Goal of the exercise: Within the entries below, find each line containing the word "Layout" and copy it.
***** Task data *****
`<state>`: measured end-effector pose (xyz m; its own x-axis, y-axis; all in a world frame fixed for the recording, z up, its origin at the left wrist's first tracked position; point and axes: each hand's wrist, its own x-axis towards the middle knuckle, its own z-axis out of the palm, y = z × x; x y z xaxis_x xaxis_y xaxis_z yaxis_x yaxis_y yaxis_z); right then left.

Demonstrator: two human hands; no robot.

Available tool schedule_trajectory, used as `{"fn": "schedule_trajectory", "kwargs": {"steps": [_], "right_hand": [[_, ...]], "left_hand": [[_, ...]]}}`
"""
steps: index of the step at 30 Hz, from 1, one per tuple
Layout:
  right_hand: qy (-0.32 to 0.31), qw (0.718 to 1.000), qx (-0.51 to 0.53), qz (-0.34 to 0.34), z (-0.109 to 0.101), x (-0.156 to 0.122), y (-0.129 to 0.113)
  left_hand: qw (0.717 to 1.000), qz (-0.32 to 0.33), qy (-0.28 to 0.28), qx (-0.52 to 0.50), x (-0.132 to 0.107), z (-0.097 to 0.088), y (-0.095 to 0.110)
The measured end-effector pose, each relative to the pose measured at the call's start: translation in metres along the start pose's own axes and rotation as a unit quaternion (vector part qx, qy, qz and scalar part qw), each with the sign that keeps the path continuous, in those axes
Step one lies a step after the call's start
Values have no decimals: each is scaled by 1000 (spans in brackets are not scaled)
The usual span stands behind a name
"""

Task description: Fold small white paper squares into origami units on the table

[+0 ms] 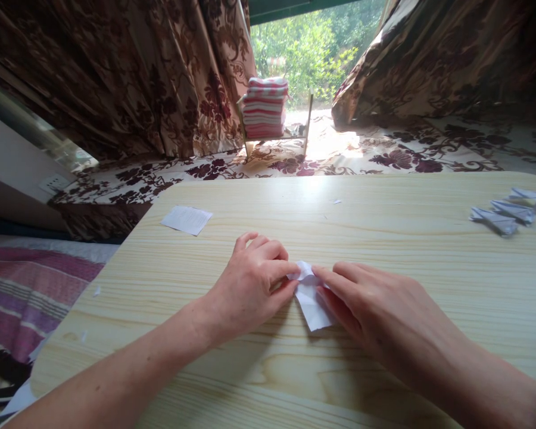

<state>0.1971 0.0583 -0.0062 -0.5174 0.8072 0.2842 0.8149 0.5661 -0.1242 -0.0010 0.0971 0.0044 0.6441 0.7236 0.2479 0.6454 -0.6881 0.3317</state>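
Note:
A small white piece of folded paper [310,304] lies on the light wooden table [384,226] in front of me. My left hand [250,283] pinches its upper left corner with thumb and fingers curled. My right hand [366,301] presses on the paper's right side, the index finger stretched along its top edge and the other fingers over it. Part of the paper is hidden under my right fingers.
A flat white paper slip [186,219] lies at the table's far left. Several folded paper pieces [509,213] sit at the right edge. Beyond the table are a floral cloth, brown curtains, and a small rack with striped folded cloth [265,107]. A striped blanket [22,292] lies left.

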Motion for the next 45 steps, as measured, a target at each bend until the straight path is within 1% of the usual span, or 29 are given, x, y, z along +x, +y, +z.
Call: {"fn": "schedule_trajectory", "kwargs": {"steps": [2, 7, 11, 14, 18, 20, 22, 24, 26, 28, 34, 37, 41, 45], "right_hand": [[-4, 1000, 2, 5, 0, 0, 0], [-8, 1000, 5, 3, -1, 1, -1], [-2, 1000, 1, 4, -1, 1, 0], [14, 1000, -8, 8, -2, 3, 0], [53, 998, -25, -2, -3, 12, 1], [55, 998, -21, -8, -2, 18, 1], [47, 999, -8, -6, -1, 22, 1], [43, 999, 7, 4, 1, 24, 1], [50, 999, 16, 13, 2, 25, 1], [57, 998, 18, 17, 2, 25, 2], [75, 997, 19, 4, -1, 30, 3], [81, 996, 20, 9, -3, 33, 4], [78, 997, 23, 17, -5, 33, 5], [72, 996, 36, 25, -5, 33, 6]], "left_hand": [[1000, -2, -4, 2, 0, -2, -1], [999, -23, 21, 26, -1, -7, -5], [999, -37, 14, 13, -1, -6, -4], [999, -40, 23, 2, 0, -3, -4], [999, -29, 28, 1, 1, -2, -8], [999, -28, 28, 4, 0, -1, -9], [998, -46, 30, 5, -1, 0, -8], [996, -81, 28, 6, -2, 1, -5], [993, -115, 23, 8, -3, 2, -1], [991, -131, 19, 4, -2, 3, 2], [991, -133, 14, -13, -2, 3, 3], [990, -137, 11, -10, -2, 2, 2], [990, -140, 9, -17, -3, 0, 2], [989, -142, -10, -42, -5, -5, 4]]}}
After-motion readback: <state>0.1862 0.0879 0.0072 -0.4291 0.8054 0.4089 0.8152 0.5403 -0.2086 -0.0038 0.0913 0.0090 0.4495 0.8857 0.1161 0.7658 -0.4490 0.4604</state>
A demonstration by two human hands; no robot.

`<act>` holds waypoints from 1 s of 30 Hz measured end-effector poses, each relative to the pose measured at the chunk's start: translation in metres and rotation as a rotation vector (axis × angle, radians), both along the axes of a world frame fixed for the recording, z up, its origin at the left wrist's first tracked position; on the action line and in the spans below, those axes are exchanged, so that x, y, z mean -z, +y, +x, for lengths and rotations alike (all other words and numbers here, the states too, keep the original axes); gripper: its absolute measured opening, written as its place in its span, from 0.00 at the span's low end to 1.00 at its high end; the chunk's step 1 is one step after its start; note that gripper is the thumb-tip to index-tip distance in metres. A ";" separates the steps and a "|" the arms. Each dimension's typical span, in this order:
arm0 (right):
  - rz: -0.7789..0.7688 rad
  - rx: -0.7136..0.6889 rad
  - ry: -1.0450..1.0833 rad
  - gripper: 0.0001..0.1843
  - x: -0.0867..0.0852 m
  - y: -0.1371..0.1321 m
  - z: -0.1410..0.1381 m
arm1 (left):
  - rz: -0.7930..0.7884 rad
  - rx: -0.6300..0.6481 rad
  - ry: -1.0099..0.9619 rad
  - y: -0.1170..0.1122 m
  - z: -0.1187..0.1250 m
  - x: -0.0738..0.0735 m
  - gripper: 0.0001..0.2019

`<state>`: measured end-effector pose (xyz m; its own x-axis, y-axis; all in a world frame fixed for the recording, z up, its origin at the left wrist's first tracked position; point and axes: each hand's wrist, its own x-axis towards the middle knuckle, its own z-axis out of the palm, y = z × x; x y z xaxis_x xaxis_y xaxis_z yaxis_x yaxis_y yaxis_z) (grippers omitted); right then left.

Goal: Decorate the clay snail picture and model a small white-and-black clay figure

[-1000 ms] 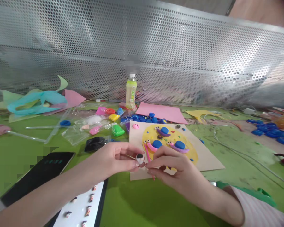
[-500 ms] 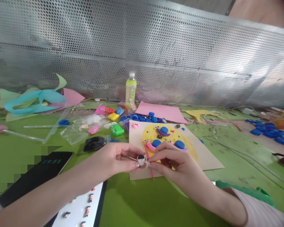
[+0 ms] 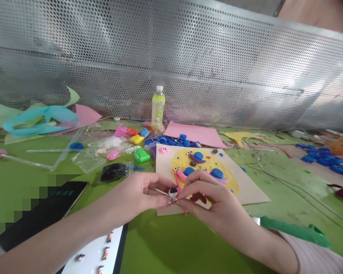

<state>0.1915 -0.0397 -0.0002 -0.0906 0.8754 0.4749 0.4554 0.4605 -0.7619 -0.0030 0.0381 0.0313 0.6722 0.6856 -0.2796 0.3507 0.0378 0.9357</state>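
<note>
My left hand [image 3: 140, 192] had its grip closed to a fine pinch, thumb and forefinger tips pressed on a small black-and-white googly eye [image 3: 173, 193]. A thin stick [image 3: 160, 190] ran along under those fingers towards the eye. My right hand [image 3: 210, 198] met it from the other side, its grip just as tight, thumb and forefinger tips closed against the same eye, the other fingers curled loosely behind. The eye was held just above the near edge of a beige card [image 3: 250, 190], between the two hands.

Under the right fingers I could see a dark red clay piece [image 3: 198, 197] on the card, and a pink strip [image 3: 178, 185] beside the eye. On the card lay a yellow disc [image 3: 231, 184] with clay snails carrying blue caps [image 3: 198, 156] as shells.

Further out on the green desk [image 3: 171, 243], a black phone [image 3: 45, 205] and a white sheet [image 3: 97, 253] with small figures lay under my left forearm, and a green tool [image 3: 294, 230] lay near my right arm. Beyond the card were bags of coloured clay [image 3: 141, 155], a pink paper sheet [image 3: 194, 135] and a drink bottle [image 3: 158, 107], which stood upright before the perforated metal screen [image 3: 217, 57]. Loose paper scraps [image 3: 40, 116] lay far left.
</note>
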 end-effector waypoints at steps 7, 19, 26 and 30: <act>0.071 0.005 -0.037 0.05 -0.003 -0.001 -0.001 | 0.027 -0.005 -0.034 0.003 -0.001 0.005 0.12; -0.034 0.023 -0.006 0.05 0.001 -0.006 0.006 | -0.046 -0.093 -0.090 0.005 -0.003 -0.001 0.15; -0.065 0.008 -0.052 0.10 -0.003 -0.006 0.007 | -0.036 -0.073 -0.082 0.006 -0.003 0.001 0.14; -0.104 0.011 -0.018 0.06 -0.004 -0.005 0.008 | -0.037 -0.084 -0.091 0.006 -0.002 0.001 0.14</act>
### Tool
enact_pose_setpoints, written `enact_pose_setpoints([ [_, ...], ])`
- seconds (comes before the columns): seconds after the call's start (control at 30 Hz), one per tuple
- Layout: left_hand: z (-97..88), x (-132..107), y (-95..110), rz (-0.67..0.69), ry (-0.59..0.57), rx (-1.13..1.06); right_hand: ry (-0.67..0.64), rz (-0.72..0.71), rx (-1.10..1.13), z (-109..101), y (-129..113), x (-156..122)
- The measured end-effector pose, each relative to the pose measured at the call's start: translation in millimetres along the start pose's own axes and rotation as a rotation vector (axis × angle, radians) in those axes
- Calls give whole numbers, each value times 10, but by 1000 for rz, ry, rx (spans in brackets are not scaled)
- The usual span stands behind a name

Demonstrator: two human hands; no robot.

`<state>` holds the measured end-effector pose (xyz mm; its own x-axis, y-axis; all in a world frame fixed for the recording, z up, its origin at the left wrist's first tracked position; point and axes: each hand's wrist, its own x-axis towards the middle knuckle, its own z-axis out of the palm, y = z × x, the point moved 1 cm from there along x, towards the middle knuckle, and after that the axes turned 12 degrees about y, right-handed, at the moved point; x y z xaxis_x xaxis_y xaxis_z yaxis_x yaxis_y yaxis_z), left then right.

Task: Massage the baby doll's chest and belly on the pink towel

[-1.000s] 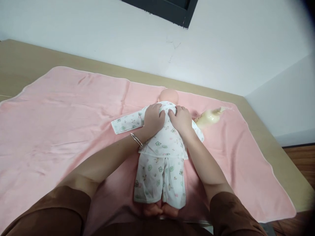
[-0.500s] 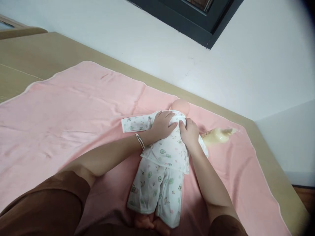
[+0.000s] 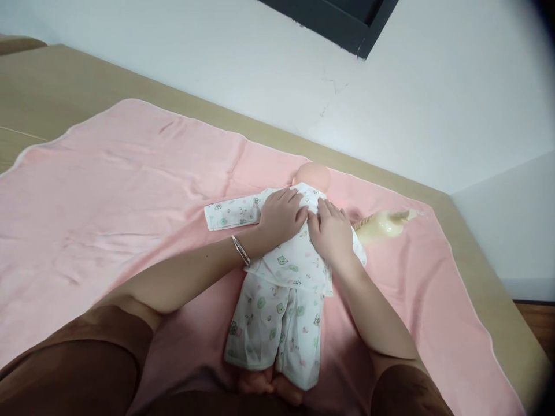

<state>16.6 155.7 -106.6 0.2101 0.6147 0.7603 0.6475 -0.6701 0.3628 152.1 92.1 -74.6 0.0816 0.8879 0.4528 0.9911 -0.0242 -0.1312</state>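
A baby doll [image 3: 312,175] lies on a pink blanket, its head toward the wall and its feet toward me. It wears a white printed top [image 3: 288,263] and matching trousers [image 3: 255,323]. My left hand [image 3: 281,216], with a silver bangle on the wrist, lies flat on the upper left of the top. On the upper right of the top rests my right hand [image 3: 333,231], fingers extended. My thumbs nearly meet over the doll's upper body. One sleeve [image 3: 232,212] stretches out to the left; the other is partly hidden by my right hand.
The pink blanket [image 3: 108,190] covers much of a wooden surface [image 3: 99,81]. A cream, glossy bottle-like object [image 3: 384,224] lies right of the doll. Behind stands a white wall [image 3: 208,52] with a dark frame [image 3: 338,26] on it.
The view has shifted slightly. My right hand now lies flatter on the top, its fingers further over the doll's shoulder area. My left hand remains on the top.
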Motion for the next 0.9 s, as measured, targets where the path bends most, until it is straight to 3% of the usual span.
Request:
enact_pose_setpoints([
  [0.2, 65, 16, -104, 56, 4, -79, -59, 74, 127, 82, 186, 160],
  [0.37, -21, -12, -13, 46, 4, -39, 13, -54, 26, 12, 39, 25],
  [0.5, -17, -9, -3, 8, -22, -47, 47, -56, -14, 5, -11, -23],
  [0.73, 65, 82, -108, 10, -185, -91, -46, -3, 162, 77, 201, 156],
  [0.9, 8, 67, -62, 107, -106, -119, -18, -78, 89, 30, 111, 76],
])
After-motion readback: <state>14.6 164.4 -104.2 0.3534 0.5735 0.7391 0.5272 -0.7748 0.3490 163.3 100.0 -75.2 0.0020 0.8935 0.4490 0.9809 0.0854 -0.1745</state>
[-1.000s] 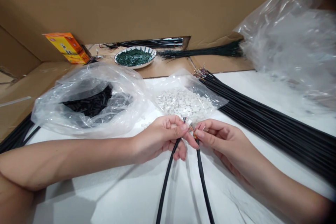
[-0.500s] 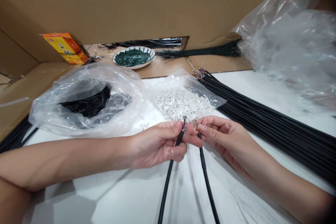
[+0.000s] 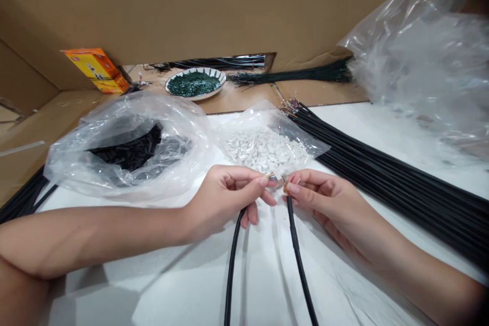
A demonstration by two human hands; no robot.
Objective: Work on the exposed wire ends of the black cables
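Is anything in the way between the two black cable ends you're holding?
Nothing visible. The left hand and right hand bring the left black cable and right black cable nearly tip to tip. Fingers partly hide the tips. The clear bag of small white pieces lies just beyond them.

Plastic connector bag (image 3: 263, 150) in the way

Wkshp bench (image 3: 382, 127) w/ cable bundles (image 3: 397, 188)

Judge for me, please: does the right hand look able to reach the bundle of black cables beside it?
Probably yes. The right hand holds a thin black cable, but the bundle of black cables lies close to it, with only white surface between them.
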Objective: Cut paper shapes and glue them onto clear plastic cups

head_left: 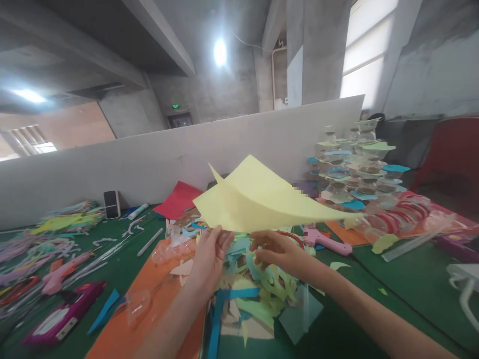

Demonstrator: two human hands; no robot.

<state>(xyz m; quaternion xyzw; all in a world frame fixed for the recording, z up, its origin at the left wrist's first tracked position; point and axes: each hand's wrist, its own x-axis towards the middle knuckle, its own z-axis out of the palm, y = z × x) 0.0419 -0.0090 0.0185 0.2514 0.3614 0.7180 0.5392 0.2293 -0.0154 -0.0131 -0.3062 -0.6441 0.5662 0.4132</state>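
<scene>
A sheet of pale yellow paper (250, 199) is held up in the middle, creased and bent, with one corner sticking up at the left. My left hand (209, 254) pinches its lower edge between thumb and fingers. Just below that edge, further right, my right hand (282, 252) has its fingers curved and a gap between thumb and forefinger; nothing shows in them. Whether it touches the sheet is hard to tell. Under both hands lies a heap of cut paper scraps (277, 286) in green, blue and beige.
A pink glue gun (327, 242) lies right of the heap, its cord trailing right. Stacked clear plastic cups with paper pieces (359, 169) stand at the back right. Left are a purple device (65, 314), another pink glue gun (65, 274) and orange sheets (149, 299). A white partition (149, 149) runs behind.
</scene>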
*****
Result of this task:
Layout:
- Layout: left_hand: z (-97..88), x (-132..107), y (-95..110), rz (-0.67..0.69), ry (-0.59..0.57), rx (-1.13..1.06); right_hand: ry (-0.67..0.64), rz (-0.72..0.71), rx (-1.10..1.13), z (-109..101), y (-129..113), x (-156..122)

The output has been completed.